By Carrie Perles
This helpful article is reprinted from Pocketsense.com
Parents and teachers agree that it’s a priority to make students financially responsible. Whether you have a savvy 10-year-old asking how insurance works or you're preparing your high school student for independence, teach your child how insurance works
Think of ways in which you -- or anybody else – might lose a lot of money. Think about catastrophic events, such as earthquakes, hurricanes, fires or someone who becomes sick -- which can cause huge medical bills -- or someone who has a car accident.
Tell your child that every month you pay a certain amount of money for auto insurance, life insurance, health insurance and home insurance. In return, the insurance company promises it will pay a certain amount of money to cover expenses if you experience a catastrophic event listed in your policy.
To explain how an insurance company works, give your child fake money -- such as from a board game -- and have your child divide the money into several piles. Explain that each pile of money belongs to a different insurance company. Then, have your child give one dollar to each insurance company. Explain that this money is the insurance premium. Repeat this three times, for three months of premiums. Then, pretend that someone had a catastrophic event. Show your child how a portion of the insurance company’s money will cover expenses and that the insurance company then keeps the rest to cover its operating expenses.

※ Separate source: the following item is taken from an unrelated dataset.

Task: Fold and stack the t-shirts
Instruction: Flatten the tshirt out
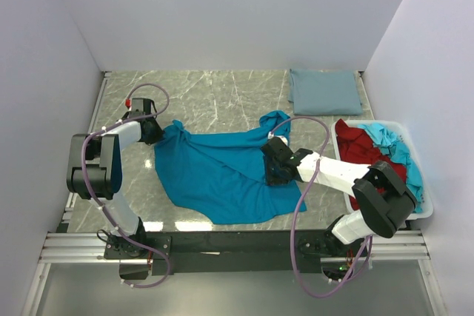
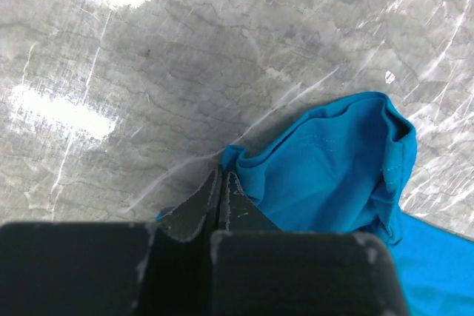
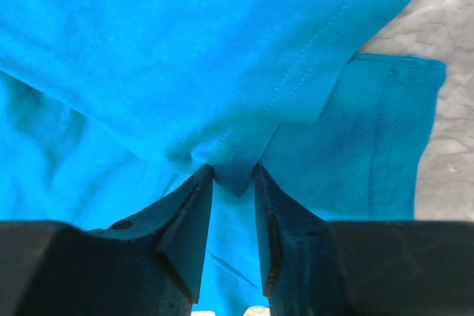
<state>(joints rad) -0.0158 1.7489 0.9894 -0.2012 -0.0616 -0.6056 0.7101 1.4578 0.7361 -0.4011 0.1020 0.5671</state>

Discuss the pros and cons of various insurance organizations, such as a Preferred Provider Organization, a Health Maintenance Organization, a Point of Service plan and of policies such as Whole Life, Term Life and Long-Term Care insurance policies. If possible, have your child research these insurance and plan types so your child can have an informed opinion about the pros and cons of each.
Show your child the policies you have for your auto, home and health insurance plans. Explain how your plans work and discuss why you selected the companies and plans. Your decisions might be based on price or the range of options, or both. Answer questions your teen may have and ask your teen what he would do in the same position.